Ночные волки - Фридрих Незнанский
Шрифт:
Интервал:
Закладка:
– И придумал же: подсылает Селезнева к нам, а сам в это время готовит операцию по похищению ученого вместе с документацией, которая носит самый секретный характер. Там одного материального ущерба стране на миллиарды. А политический ущерб? Ученый просит политического убежища! Все продумал. Ну Портнов, ну Адвокат, ну сукин сын! Все время рискует и всегда, сволочь, добивается своего.
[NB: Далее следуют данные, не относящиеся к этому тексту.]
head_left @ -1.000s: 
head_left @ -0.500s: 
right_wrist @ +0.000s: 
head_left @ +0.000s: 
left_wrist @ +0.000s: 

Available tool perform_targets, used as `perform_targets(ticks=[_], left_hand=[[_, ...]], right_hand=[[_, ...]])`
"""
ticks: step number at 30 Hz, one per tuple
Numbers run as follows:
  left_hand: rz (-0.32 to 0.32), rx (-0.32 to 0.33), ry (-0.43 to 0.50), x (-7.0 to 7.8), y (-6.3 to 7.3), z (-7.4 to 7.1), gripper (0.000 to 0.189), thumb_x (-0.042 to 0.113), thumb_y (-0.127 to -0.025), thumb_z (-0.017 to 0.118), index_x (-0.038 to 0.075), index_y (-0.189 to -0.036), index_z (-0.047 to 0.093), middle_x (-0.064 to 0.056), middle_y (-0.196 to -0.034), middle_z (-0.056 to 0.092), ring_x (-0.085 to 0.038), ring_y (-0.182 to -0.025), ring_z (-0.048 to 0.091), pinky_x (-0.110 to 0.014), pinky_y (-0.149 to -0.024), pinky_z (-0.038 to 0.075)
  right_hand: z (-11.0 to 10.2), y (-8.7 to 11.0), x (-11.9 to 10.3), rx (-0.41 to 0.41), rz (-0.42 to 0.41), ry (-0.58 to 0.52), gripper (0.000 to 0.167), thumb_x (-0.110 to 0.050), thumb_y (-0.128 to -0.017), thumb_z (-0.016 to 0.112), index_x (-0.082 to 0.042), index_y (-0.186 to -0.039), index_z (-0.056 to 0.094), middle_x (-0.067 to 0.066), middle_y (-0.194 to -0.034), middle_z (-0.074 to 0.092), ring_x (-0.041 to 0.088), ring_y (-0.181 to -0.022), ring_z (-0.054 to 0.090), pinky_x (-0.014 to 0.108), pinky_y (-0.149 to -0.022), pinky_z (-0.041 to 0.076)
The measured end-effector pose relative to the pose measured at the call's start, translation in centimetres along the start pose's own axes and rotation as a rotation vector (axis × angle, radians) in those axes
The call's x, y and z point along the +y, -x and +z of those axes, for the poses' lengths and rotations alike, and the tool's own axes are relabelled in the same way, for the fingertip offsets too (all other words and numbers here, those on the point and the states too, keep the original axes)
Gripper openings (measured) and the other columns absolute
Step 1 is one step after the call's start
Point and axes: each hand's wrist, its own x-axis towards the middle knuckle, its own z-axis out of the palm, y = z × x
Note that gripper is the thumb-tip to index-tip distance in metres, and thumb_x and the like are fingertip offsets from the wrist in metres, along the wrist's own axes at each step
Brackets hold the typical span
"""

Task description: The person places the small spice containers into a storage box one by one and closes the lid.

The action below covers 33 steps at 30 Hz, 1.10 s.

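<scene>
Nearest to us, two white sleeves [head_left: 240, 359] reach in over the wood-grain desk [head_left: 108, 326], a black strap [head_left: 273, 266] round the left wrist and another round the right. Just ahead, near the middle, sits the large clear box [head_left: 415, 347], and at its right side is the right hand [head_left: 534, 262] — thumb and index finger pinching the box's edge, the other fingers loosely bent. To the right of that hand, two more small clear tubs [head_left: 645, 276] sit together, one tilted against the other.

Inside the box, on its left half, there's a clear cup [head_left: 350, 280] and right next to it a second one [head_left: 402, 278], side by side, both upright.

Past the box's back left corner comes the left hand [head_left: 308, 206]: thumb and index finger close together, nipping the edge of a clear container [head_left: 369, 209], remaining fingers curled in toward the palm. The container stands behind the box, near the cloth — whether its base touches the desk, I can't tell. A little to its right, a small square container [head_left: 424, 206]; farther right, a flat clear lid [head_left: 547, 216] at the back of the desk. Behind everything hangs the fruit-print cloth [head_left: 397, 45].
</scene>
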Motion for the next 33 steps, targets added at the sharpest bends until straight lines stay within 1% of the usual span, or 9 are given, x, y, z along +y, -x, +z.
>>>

Я не влезал в его монолог, давая ему выговориться. И он продолжал:
– И знаете, что самое сволочное? То, что он запросто может выкрутиться. Сухим из воды выйти. Представьте: мы его ловим сейчас. А Селезнева с ним нет. И что? Что мы можем ему предъявить? Мы же предполагали его с поличным брать. А теперь? Да он пошлет нас в одно место – и прав будет. Любой суд его оправдает, если у него будет опытный адвокат. У нас же, по существу, нет ни одного железного доказательства. Только версии и предположения.
Закончил он свой монолог довольно угрожающе:
– Ну, это мы еще посмотрим!
Еще минута-другая – и мы бы опоздали.
Самолет уже развернулся, готовясь набрать ход по взлетной полосе. И тут на бетонную дорогу выскочили четыре машины.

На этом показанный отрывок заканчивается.